Оставим их вдвоем. Счастье, которое они испытали в те минуты, не терпит посторонних. Обратим свой взор на другую сцену, случившуюся немногим позже совсем неподалеку — в мастерской портного на соседней улице. Там вовсю шел выбор ткани для нового платья: посетительница, улыбчивая и быстроглазая бретонка лет двадцати, хваталась то за один, то за другой выложенный перед ней образец, не переставая при этом оживленно трещать:

— Фиолетовое платье у меня уже было… всем понравилось, хотя многие нашли его слишком вольным.

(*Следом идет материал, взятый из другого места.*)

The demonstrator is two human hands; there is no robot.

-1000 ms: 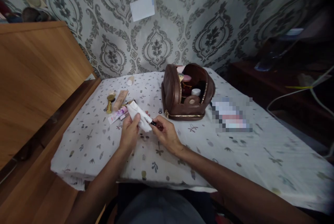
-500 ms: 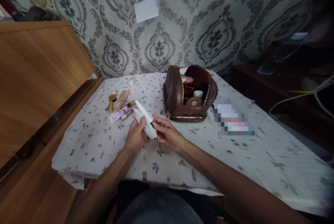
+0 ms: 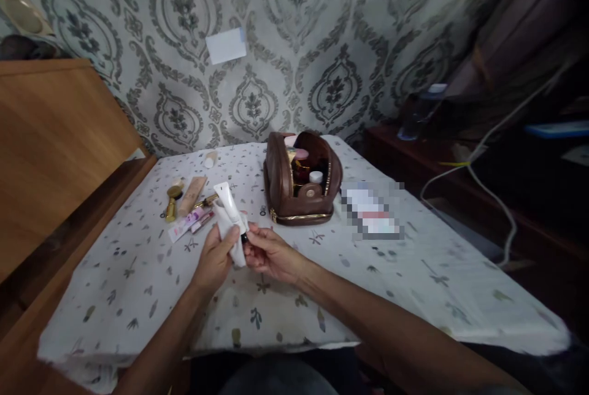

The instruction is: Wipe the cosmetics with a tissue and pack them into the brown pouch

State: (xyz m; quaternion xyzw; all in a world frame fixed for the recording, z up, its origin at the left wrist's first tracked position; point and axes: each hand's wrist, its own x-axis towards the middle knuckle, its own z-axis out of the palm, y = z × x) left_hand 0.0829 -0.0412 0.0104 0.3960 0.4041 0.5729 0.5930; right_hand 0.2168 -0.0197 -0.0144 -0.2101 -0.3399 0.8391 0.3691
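Note:
My left hand (image 3: 212, 260) is closed around a white tissue (image 3: 238, 254) and a white squeeze tube (image 3: 227, 199) lying against it. The tube tilts with its flat end up and its black cap (image 3: 244, 238) down. At the cap end, the fingers of my right hand (image 3: 273, 252) are bent and pinch the tube. Just beyond my left hand lie a beige tube (image 3: 192, 195), a white and purple tube (image 3: 184, 225), a lip gloss (image 3: 202, 221) and a small gold bottle (image 3: 171, 210).
An open brown leather cosmetic bag (image 3: 277, 168) with items inside stands at the back middle. A blurred-out flat object (image 3: 372, 211) lies right of it. One small tube (image 3: 210, 159) rests near the wall. A wooden cabinet (image 3: 64, 131) borders the left; a plastic bottle (image 3: 418, 113) stands right.
The white tube has turned so its broad side faces me, and more of it shows above the tissue. The camera view has swung right, shifting everything left in the picture.

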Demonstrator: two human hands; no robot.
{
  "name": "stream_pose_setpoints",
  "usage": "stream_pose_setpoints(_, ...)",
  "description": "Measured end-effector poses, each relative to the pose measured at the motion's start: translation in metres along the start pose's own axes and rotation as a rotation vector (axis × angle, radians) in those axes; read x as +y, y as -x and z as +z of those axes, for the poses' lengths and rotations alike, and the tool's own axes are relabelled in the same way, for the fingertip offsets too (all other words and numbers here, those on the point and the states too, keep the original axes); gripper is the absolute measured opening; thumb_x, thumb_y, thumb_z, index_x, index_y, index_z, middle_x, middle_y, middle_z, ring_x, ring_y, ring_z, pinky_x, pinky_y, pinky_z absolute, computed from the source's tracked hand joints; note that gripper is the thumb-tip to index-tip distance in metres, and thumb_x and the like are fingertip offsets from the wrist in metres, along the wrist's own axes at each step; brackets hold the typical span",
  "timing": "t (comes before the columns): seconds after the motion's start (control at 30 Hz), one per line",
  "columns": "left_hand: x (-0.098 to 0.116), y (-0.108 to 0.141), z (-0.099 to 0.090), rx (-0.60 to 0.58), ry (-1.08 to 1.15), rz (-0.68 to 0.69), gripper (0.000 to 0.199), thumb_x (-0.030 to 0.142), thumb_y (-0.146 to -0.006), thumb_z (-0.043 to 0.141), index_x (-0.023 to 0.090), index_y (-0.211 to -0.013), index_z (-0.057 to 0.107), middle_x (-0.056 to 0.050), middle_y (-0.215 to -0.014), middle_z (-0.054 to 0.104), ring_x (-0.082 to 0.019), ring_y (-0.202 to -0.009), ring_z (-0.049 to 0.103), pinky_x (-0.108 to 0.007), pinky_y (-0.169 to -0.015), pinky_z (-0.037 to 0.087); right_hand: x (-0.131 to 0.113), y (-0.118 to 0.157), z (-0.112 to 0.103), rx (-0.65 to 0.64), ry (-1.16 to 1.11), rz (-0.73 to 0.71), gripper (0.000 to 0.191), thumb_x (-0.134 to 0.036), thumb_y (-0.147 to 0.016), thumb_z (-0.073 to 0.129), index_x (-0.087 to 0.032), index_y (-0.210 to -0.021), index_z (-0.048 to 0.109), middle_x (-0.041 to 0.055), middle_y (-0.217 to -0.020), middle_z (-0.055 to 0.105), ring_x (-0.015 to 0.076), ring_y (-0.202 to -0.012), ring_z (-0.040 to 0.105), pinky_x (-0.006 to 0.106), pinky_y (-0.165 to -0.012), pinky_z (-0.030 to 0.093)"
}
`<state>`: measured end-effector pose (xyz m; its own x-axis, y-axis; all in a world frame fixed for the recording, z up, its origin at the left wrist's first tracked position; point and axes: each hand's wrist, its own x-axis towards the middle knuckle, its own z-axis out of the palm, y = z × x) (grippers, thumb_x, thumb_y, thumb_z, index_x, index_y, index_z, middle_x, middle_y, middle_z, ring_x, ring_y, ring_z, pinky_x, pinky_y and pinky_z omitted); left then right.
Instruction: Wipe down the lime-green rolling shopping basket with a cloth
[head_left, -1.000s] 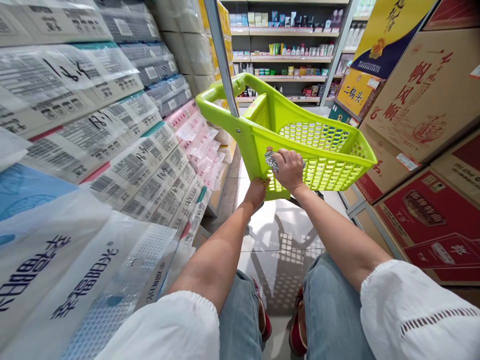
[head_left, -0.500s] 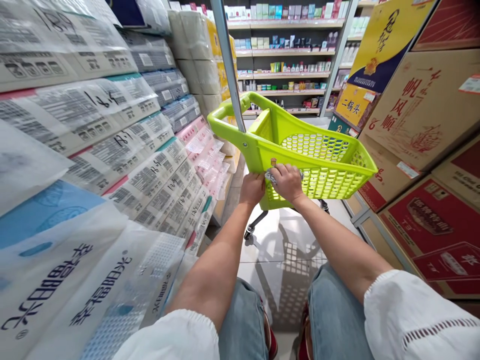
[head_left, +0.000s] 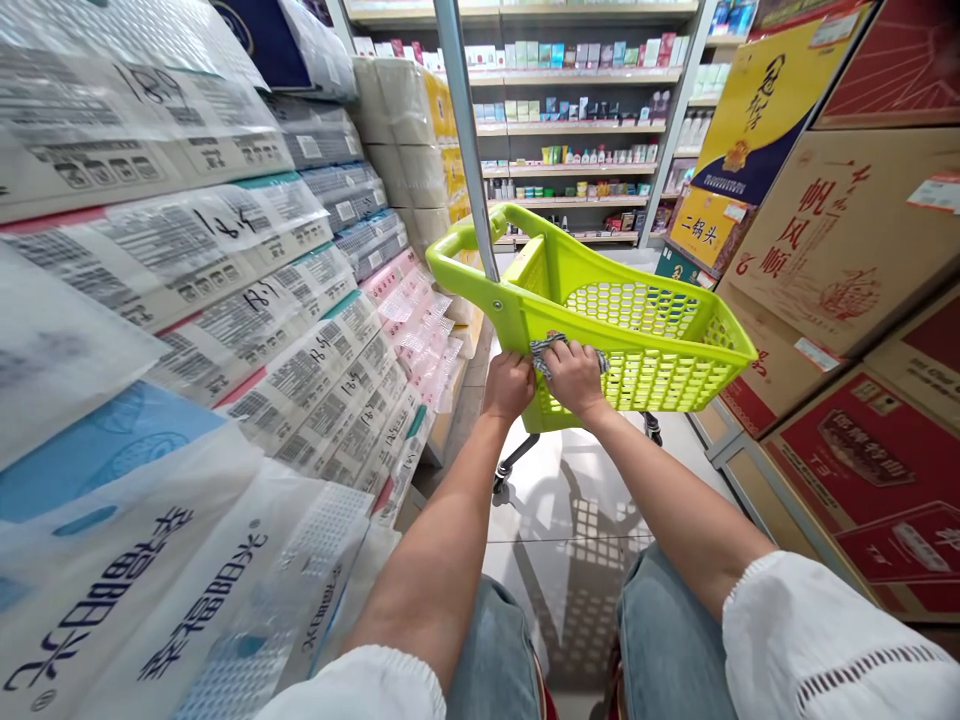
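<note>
A lime-green plastic shopping cart (head_left: 660, 345) stands side-on in front of me, with a grey metal pole rising from its handle end. My left hand (head_left: 510, 387) is closed on the rear edge of the cart's side, below the handle. Against the solid side panel, my right hand (head_left: 574, 378) presses a crumpled grey-and-white striped cloth (head_left: 544, 356) with bent fingers. Just above the cloth, the top of a small sticker (head_left: 555, 335) peeks out; the rest is covered.
Plastic-wrapped tissue packs (head_left: 225, 240) are stacked close on the left. Cardboard cartons (head_left: 840, 240) line the right side. Shelves of small boxes and bottles (head_left: 577, 130) stand behind the cart. The tiled floor (head_left: 540, 560) shows the cart's shadow.
My right hand and the cloth have shifted slightly up and left on the panel, covering most of the sticker. The left hand keeps its hold. The view has tilted up a little.
</note>
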<state>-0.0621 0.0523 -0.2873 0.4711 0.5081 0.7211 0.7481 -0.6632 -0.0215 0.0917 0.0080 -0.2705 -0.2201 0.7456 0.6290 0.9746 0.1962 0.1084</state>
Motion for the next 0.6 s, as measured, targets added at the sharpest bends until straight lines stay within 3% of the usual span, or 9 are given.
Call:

Не могу же я выступать в том же цвете второй сезон подряд! О! Может быть, синий подойдет?

Прижав кусок ткани к груди, она критически оглядела себя в стоящее тут же зеркало, но осталась своим обликом недовольна:

— Нет, он сделает меня похожей на всплывший труп. Может, черное? Не будет слишком мрачно?

— Черный нынче входит в моду, мадам, — сказал хозяин мастерской, давно знавший бойкую покупательницу и вовсе не смущенный ее манерами. — Можно расшить его серебряной нитью…

— Лучше красной, — заявила девица, задумчиво перебирая прочие образцы, не зная, на каком из них остановить взгляд. — Давно хотела попробовать красный.

— Ваше пожелание — закон, — почтительно сказал портной. — Будем снимать мерки?

Девица кивнула ему, и он удалился за измерительной лентой, оставив ее ждать. Тут дверь мастерской отворилась, пропуская еще одну посетительницу, по виду которой можно было предположить, что она, одетая в скромное темное платье и закрывшая лицо плотной вуалью, явилась сюда только что с чьих-то похорон. Двигалась она дергано и нервозно, так что можно было решить, что она не в себе; бретонка даже попятилась, когда незнакомка приблизилась к ней, но тут та откинула вуаль с лица, и ее инкогнито оказалось раскрыто.